In recent months, South Korea has also been gripped by soul-searching after half a dozen students who had been bullied at school took their own lives. A series of suicides by soldiers has also shocked the country, which depends on a conscript military to guard against North Korea.
To address this unease, Buddhist temples have begun offering "temple stays," where city dwellers attempt meditation and poise. Marines run "survival camps," where schoolchildren crawl through obstacle courses in a regimen designed to instill comradeship and perseverance.
Centuries ago, carefully selected boys from across Korea lived secluded lives on this campus.
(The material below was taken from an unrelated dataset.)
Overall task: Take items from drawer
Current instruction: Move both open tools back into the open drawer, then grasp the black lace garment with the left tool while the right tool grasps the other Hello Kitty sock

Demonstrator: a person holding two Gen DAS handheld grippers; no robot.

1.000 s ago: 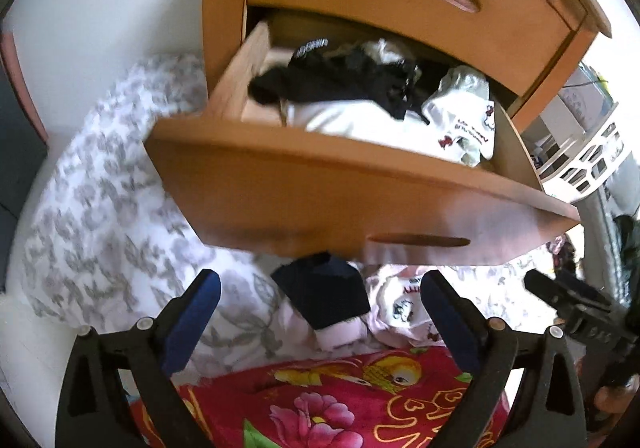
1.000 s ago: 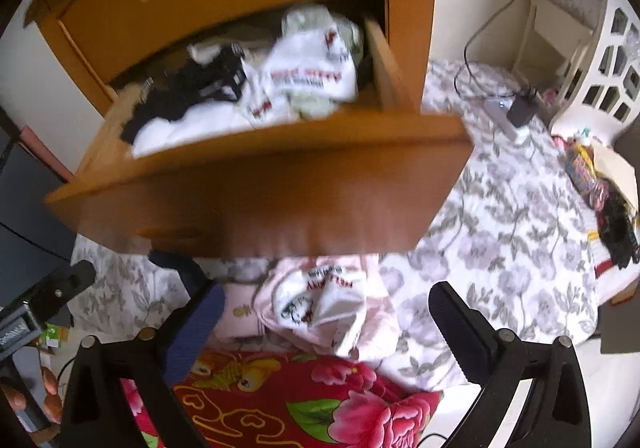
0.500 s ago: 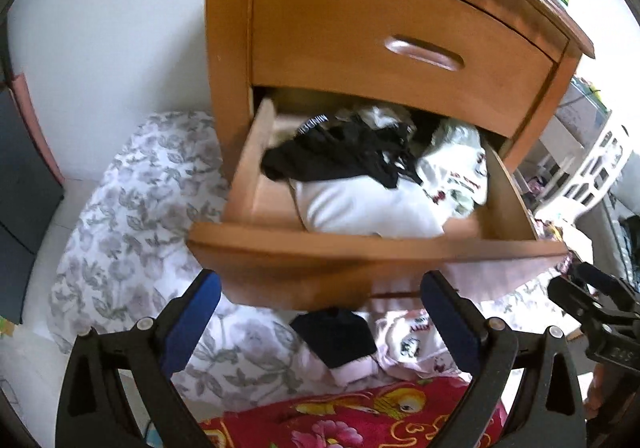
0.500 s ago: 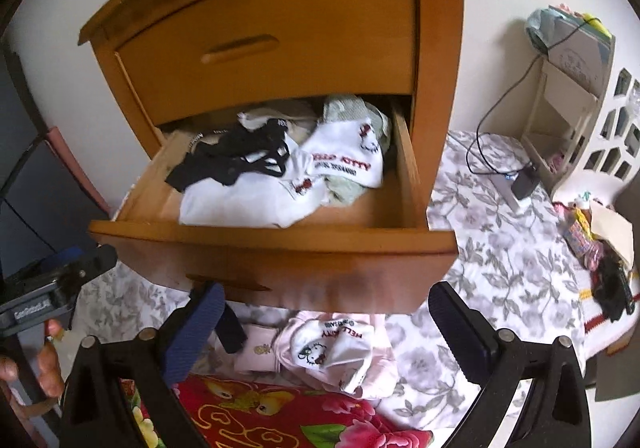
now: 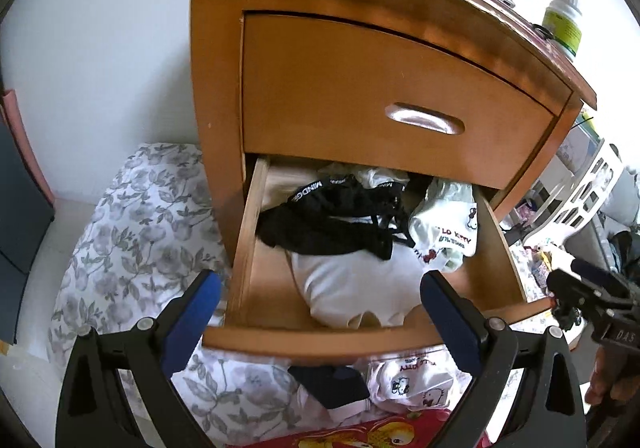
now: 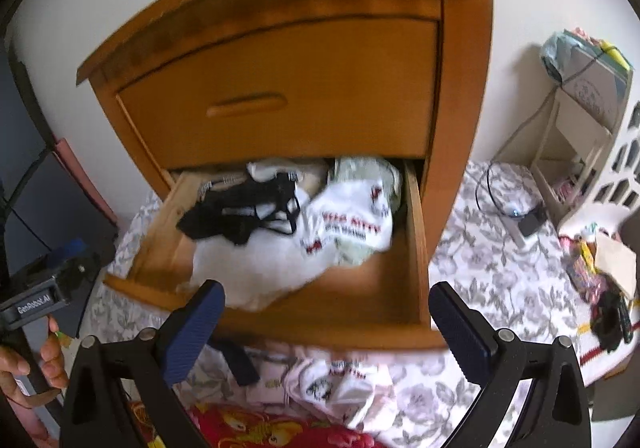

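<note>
Bedroom corner: a wooden nightstand [image 5: 360, 47] against a white wall, a floral sheet [image 5: 132, 232] spread on the floor around it, and a few pieces of clothing already lying on that sheet under the open lower drawer [image 5: 320, 340].

From your left wrist view, the left gripper [image 5: 318, 312] hangs just in front of the drawer's front edge, jaws spread wide with nothing between them. Inside the drawer sits a black strappy garment [image 5: 332, 228] draped over a folded white garment [image 5: 356, 288], with a printed white piece [image 5: 448, 236] at the right. All of it is soft, light fabric, so expect it to sag and trail. The black one looks easiest to take: pinch a bunched fold near its middle, not one thin strap, or it'll stretch and could drag its neighbours along.

From your right wrist view, the right gripper [image 6: 326, 314] is likewise released and empty, near the drawer front. The printed piece [image 6: 348, 224] lies nearest it, crumpled high enough to offer a fat fold. The white garment [image 6: 256, 264] is bulkier; I'd grab deep at its near edge so the layers don't slide apart.
</note>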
In their heyday, more than 700 such academies dotted Korea, training applicants for the civil service and serving as guardians for the Confucianism that provided the ruling ideology of the Yi dynasty (1392-1897).
For decades, many Koreans strove to free themselves from the strictures of Confucian tradition, blaming it for things like the rigidly hierarchical corporate culture and a centuries-old preference for boys that once led to rampant abortions of female fetuses.
Still, champions of the seowon's importance argue that contemporary Korea can learn much from the old.
Mr. Park, the chief curator, has seized every opportunity to promote Confucian learning - to everyone from government officials to visiting tourists. "They accept one-tenth of what I say," he said. "They look at me as if I were crazy, ultraconservative, out of fashion. I feel like an outcast."